Water rights are one of the most complicated areas of the law. There are multi-volume treatises written just on water rights, and a massive body of Federal, State, and local laws, not to mention all the administrative regulations, court decisions and admin rulings on water issues. If you would like to learn more about water rights, here you can read the Washington State law on Irrigation Systems, and also I’m including an excellent pamphlet put together in the State of Washington that should be helpful. Just click on this image and you can download the pdf.
Now you know a little more about Sequim irrigation districts. Of course, you can Google an irrigation district to track down their website or phone number. Each district has a file on all properties within their district.
Last Updated on July 9, 2019 by Chuck Marunde
I have an irrigation ditch and have had a few strikes and an trying to recover and I wondered if there is a ditch maintenance company since I can’t do it myself.
Each irrigation district has their own ditch walker who is responsible for maintenance. If you have to hire a company to help, you can hire Brother’s Plumbing or Integrity Pumps.
Is the Irrigation Water okay to use for Private Marijuana farming in a home, on a larger than one room basis? One or two or three hoses connected to a supplying water source? Not for outside use as we can see. This is a question directed for a neighborhood situation. Not on our property, next to it.
Again, I am not sure they have paid for their Irrigation rights. The hoses are connected to the water source they installed a couple years ago. On our property. I understand legal easement. It’s a junkyard with obvious drug travel. They are in their seventies, but age hasn’t stopped them from with their business. How do I find out if they have even paid for the water?

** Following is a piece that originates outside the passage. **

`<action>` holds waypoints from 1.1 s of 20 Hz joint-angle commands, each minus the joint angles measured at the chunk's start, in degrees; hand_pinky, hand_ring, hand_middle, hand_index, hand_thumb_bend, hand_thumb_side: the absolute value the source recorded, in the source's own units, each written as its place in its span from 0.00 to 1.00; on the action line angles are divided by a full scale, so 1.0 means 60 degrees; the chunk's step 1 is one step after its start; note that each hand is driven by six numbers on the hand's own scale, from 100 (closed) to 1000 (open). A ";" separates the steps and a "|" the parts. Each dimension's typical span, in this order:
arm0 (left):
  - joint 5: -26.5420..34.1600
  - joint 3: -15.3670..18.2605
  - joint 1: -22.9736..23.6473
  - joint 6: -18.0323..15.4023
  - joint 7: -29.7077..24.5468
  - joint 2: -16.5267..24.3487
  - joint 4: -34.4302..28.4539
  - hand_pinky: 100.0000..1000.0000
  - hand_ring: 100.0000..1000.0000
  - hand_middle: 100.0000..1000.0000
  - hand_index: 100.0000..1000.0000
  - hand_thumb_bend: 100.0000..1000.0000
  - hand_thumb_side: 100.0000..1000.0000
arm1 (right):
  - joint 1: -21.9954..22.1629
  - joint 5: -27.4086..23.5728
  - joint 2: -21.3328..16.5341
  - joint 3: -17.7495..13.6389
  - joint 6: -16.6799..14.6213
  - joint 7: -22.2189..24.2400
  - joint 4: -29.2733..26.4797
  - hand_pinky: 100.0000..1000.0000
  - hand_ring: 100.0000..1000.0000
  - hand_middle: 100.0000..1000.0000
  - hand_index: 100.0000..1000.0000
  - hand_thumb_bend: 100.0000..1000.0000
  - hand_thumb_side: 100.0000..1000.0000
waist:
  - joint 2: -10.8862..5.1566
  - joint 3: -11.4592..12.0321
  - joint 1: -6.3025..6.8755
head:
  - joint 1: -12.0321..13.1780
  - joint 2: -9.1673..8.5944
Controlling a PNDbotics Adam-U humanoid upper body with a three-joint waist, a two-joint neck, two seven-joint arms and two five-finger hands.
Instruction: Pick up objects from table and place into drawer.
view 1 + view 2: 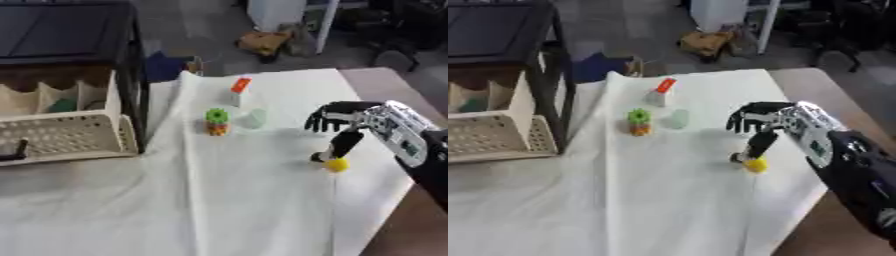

The use of irrigation water is governed by the irrigation district rules as well as state and county regulations regarding the use and navigation of ditches, streams, ponds, and drainage. To my knowledge there isn’t any prohibition on what your talking about, but there are layers of laws and regulations and entire bodies of law that have their own court precedents, too, so it’s a complicated answer, but at first blush, I am not aware of any prohitibition.
Hi Chuck, Have not seen you in a long time. I purchased a home on Sherburne Rd. The Agnew Irrigation ditch is across the road from me. My well is shallow and when the ditch goes dry, so does my well. I am thinking of installing a 1000 gallon storage tank and filling it with irrigations water like I had to do in Yakima. Of course, I will install a water purification system. When my well goes dry, I could use the water in the tank until the water flows again. I would need to install a pipe under the road to get the water to fill the tank. What are your thoughts. Roger Fell email@example.com
Nothing wrong with planning ahead of time, provided you can get approvals.
When the piping for the irrigation system was 1st put The host bib that was supposed to be put on my property ended up on the neighbor’s property.. My question to you is can somebody come out and put a hose bit on my property so that I’m able to water my citrus trees. Thank you in advance for your reply.
Janet, your question is really one for your irrigation district. They could, but whether they would is another issue.